[(リツ)視点]

 
 自宅に戻ってからというもの、俺は(ツムギ)先生のことしか考えられなくなっていた。自己紹介の時のあの緊張してる顔、ラーメンの代金俺が払うと言った時の困り顔。そして、自己紹介の後の笑顔。可愛かった。あんな人が彼女だったらなーなんて思っていた。

でも、(ツムギ)先生は、可愛いし優しそうだから彼氏とかもういるんだろうなー。はー。俺が(ツムギ)先生の隣にいて、支えれたらなー。...こんな叶わないことを願っていても、虚しいな。
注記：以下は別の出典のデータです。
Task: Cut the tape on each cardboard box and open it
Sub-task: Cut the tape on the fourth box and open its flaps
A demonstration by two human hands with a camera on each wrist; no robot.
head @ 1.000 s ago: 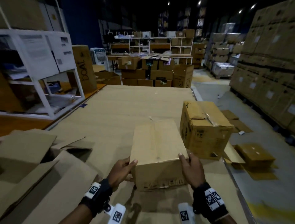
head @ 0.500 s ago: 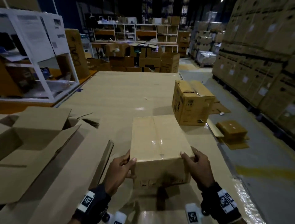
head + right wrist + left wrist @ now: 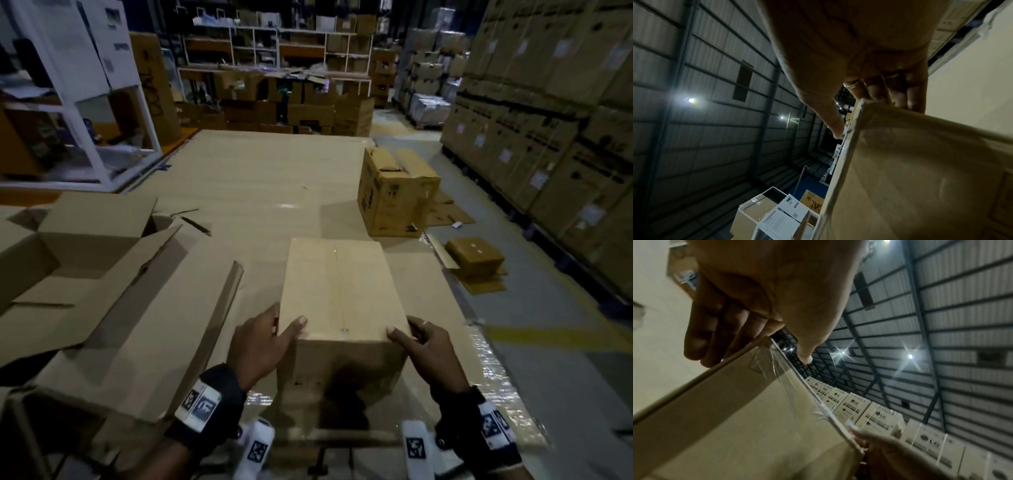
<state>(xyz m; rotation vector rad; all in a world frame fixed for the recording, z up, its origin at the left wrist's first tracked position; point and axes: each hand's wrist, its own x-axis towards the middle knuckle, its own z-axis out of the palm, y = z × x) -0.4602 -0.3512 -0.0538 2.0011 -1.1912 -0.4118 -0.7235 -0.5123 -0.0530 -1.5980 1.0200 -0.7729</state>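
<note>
Cardboard box [image 3: 337, 287] near corners: L hand [image 3: 258, 342], R hand [image 3: 424, 346].

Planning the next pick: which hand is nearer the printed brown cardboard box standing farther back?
Right. The right hand grips the near taped box's right corner, nearer the printed box; the left hand grips its left corner.

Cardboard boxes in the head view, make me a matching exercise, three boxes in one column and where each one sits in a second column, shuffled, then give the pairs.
Things:
1. taped box
2. open box
3. printed box

Places:
A. far right of the table
B. left of the table, flaps raised
C. between left hand and right hand

Pairs: 1-C, 2-B, 3-A
</note>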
そんな時携帯が鳴った。携帯の表示を見ると3年1組担任の雅史(マサシ)から電話だった。俺はすぐに電話に出た。

「はい、もしもし。(リツ)です」
『もしもし、(リツ)!俺、(ツムギ)先生を狙おうと思います!』
「は、はあ?!」

つまり雅史(マサシ)は、(ツムギ)先生に目をつけ、俺に戦いを挑んできたわけだ。

『だって、(ツムギ)先生可愛いし、若いし笑顔素敵だし、優しそうだし...。奥さんにしたら支えてくれそうってことに(ツムギ)先生のこと狙っちゃうからな!』

「は、はあ...。」

『じゃ、電話きるな!また入学式の日になー!』

 そして、電話はぷつっと切れた。いや、こんなくだらんことで電話してくんなって。雅史(マサシ)は、大学からの友達だった。だが、雅史(マサシ)は、女癖が悪く、彼女がいてたとしても、浮気をする。挙げ句の果てに、俺に出来た彼女を奪ったりしていた。最低な男だ。まさか、またあいつが俺の好みな女性を奪おうとしてるなんて...。(ツムギ)先生が雅史(マサシ)に傷つけられる前に何とかしなくては...。こうしちゃいられない、入学式の日に(ツムギ)先生と電話とメアド交換をしなくては!

そう思うと、まだ日にちはあるが俺は早く寝た。